Zulip Chat Archive

Stream: Is there code for X?

Topic: co-bounded filter

Jireh Loreaux (Feb 12 2022 at 02:44):

I'm not sure what the appropriate name for this would be, but in a normed space do we have a definition of the filter of co-bounded sets (those whose complement is bounded)? Or is this just filter.comap norm at_top?

Kevin Buzzard (Feb 12 2022 at 09:29):

All this co stuff makes me wonder whether we should just formalise ideals (in the sense of "the complements of all these sets give you a filter") and then have the finite ideal, the bounded ideal, the null measure ideal...

Kevin Buzzard (Feb 12 2022 at 09:30):

We have closed sets in topology after all

Yury G. Kudryashov (Feb 12 2022 at 13:02):

AFAIK, we don't.

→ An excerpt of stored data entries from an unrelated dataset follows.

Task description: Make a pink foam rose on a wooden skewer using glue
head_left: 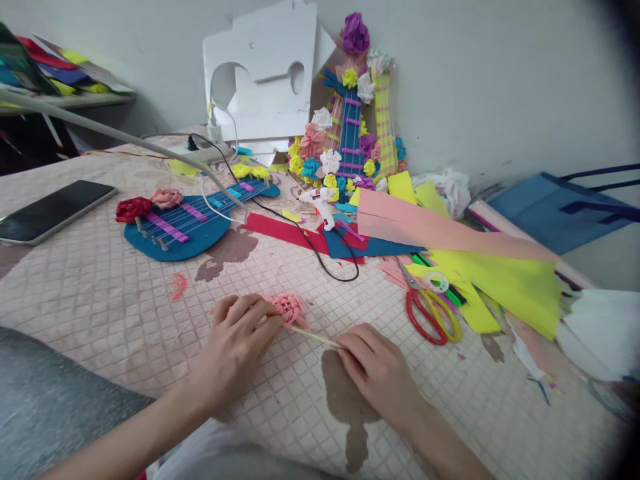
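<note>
A pink crepe paper flower point(289, 308) sits at the near middle of the table, with a thin pale stick point(316, 337) running from it toward the right. My left hand point(245, 327) is closed at the flower's left side, fingers curled around its base where the stick meets it. With thumb and fingers pinched, my right hand point(373, 363) grips the other end of the stick. Both forearms rest low over the tablecloth. The flower's underside is hidden by my left fingers.
A blue paper guitar point(200, 223) lies behind my left hand, near a phone point(57, 210). Beyond stand a white glue gun point(323, 203) with its cord and several flower-covered instruments point(350, 133). Scissors point(430, 313) and yellow paper point(515, 287) lie right.
</note>
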`<state>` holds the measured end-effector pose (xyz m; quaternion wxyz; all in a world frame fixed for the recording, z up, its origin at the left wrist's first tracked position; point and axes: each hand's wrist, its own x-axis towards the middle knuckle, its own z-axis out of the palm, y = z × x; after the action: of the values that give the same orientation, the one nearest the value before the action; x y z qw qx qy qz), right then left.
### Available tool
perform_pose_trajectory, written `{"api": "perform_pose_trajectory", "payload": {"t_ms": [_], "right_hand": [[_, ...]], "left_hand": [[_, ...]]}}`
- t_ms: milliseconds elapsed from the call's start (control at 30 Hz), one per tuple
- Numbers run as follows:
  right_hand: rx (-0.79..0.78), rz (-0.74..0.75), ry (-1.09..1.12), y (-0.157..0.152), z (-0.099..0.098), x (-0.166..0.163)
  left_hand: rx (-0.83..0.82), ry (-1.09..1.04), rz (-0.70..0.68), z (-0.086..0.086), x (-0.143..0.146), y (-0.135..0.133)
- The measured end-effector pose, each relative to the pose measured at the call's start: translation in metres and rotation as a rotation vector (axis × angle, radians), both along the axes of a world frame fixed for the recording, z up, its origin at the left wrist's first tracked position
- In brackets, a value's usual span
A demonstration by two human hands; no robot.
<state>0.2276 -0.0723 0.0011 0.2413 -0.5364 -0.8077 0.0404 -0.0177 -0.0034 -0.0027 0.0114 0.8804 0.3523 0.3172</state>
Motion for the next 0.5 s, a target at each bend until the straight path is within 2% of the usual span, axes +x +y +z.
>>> {"api": "perform_pose_trajectory", "payload": {"t_ms": [67, 167, 367, 500], "right_hand": [[0.034, -0.052, 0.041, -0.001, 0.0, 0.016], [0.059, -0.207, 0.095, 0.012, 0.002, 0.038], [0.063, -0.441, 0.021, 0.073, 0.003, 0.071], [0.068, -0.449, -0.149, 0.096, 0.002, 0.081]], "left_hand": [[0.013, 0.008, 0.003, 0.0, -0.002, 0.002], [0.047, 0.017, -0.015, 0.0, -0.006, 0.007], [0.033, 0.053, -0.092, 0.002, -0.012, 0.016], [-0.011, 0.062, -0.148, 0.007, -0.016, 0.015]]}}
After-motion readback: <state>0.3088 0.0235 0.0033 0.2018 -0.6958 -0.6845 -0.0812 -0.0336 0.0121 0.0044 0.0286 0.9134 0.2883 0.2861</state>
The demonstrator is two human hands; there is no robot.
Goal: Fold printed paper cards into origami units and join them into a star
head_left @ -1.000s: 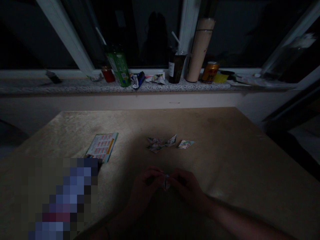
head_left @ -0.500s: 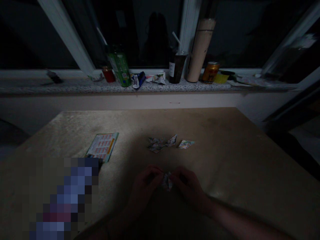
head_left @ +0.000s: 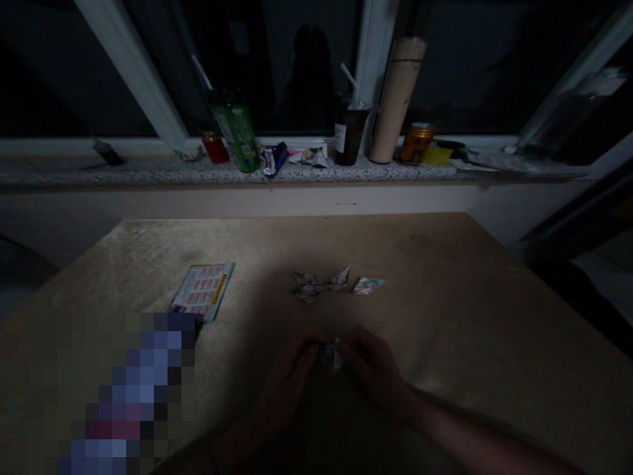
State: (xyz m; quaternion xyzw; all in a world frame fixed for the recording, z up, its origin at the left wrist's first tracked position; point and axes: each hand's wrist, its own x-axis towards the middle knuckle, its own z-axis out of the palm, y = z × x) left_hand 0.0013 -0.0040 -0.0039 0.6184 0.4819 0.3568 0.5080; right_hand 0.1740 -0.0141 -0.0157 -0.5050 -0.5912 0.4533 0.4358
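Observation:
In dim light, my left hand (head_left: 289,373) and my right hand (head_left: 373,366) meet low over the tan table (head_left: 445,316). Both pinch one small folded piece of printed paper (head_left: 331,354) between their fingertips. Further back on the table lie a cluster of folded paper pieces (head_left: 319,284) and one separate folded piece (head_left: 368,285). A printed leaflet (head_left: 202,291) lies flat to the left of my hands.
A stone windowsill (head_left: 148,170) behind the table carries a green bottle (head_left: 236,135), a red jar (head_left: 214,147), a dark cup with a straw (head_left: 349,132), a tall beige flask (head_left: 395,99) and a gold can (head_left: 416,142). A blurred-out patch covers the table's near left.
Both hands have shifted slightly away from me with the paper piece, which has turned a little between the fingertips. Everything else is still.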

You should define it in a pseudo_metric_space as { sets := {s | bounded sᶜ}, ... }

Yury G. Kudryashov (Feb 12 2022 at 13:04):

Currently we have

• docs#filter.cofinite
• docs#filter.cocompact
• docs#filter.coclosed_compact
• docs#filter.coprod, docs#filter.Coprod

Kevin Buzzard (Feb 12 2022 at 13:04):

Is this concrete definition better than Jireh's mathematically extremely satisfying comap definition?

Kevin Buzzard (Feb 12 2022 at 13:05):

Ie is it somehow better to make the concrete definition and then prove it's the comap?

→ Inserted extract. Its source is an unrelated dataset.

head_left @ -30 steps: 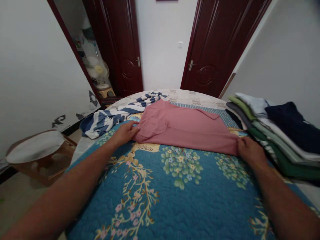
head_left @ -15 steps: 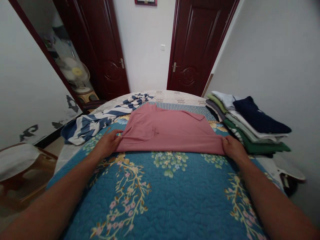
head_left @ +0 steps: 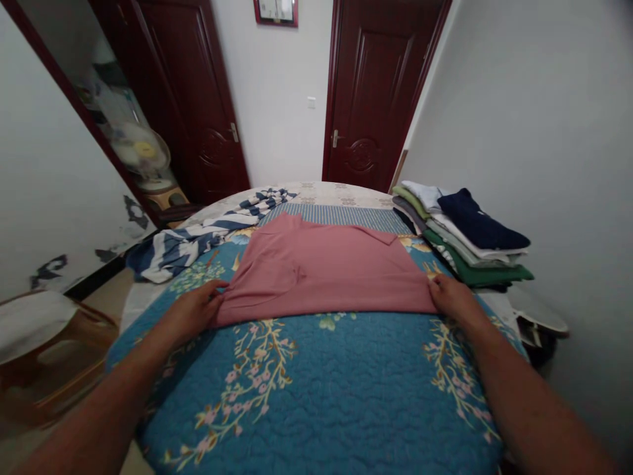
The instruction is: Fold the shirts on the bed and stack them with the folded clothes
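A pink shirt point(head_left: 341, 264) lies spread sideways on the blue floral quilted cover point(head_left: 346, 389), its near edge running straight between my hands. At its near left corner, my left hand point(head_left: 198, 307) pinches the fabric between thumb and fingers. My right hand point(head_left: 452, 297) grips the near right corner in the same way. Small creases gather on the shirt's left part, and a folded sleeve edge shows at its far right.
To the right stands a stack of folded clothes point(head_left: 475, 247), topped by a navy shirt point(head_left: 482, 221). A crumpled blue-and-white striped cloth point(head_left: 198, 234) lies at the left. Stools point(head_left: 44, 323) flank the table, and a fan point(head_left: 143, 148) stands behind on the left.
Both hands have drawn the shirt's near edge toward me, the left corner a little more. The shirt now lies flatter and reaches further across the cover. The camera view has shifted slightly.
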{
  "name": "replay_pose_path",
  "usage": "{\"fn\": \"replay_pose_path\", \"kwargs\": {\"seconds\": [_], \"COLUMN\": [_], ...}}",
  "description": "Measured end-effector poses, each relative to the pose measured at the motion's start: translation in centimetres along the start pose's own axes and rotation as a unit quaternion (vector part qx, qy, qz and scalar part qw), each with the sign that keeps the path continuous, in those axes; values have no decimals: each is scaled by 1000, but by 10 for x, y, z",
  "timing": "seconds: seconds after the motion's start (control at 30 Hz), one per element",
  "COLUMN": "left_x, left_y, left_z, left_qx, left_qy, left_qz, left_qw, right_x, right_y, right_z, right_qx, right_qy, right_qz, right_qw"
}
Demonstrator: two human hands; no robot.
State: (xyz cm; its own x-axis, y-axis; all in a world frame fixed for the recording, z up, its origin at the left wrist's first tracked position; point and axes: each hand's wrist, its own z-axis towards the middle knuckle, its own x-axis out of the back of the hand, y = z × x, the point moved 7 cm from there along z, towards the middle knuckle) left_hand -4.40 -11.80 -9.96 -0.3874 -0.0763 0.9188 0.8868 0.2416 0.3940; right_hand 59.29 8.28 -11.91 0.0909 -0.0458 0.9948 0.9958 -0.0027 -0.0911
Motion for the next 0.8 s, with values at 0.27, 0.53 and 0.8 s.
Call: {"fn": "replay_pose_path", "kwargs": {"seconds": [0.27, 0.53, 0.8], "left_x": [30, -10, -1], "left_y": [42, 76, 64], "left_z": [39, 106, 115], "left_qx": [10, 2, -43], "left_qy": [-57, -17, 98], "left_qz": [155, 131, 38], "left_qw": [986, 991, 994], "right_x": [19, -2, 0], "right_y": [-20, -69, -53], "right_z": [26, 35, 31], "right_qx": [14, 154, 166], "right_qy": [-14, 44, 64], "right_qz": [-46, -21, -18], "right_qw": [999, 987, 984]}}
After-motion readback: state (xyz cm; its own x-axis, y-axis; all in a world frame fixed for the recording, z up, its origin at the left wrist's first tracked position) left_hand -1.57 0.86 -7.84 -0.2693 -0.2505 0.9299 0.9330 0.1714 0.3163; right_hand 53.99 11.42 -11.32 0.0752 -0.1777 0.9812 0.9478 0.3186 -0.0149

Yury G. Kudryashov (Feb 12 2022 at 13:12):

The main advantage of my definition is that it works in any metric space.

Yury G. Kudryashov (Feb 12 2022 at 13:12):

You can use comap (dist x) at_top but it needs a base point.

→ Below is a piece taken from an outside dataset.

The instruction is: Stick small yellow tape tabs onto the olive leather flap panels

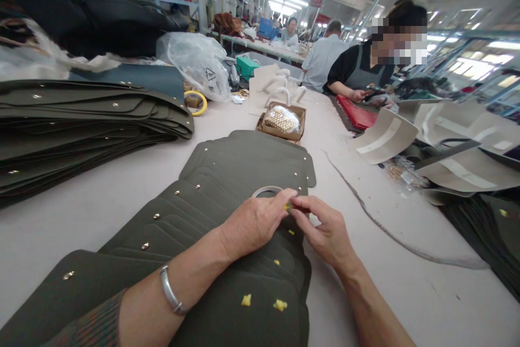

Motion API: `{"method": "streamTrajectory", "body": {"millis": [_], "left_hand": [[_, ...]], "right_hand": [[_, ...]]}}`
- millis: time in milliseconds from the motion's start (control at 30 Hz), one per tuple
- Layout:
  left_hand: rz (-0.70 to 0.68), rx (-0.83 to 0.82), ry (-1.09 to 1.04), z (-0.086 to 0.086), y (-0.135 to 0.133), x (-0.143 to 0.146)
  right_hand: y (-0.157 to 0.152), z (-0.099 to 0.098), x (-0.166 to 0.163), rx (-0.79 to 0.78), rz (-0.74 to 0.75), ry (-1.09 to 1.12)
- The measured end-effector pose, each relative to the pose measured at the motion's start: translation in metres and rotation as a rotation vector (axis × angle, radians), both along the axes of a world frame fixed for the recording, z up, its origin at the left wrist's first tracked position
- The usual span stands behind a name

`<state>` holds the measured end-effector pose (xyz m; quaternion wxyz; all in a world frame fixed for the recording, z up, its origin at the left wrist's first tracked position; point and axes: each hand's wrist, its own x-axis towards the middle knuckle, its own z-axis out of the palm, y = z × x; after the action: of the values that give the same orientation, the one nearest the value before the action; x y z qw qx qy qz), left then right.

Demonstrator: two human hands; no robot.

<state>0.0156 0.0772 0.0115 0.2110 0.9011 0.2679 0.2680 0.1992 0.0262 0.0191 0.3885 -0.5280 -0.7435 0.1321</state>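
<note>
Olive-green, leather-like flat panels (211, 211), fanned across pale tabletop (406, 303): yellow scraps (280, 305) already on nearer ones, shiny metal studs (299, 189) farther up still bare. Apparently held in left hand (254, 220), pale ring-shaped roll (266, 188); pinched in right hand (328, 225), another yellow scrap (287, 206).

Tape roll (266, 188) — lower part hidden

Dark green sheets (252, 160) lie overlapped in a fan on the bench (406, 309), corners rounded, shiny studs (145, 246) along their left side and at the far right. Small yellow patches (280, 305) mark the nearer right side. A pale ring (266, 188), apparently a tape roll, shows over the sheets, partly hidden by the left hand (254, 222).
</note>
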Motion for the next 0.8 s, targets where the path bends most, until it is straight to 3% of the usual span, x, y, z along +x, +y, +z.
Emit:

Kevin Buzzard (Feb 12 2022 at 13:21):

I see. So make the def in full generality and then prove that in some special cases it's the comap. Sounds like a fine PR @Jireh Loreaux !

Yury G. Kudryashov (Feb 12 2022 at 13:21):

Clearly, we need @[simp] lemmas that simplify comap norm at_top, comap (dist x) at_top, and comap (λ x, dist x y) at_top to cobounded. BTW, we have a few lemmas about these comap filters in metric_space.basic that should be reformulated in terms of cobounded.

Yury G. Kudryashov (Feb 12 2022 at 13:21):

AFAIR, we prove cobounded ≤ cocompact and cobounded = cocompact in a proper space.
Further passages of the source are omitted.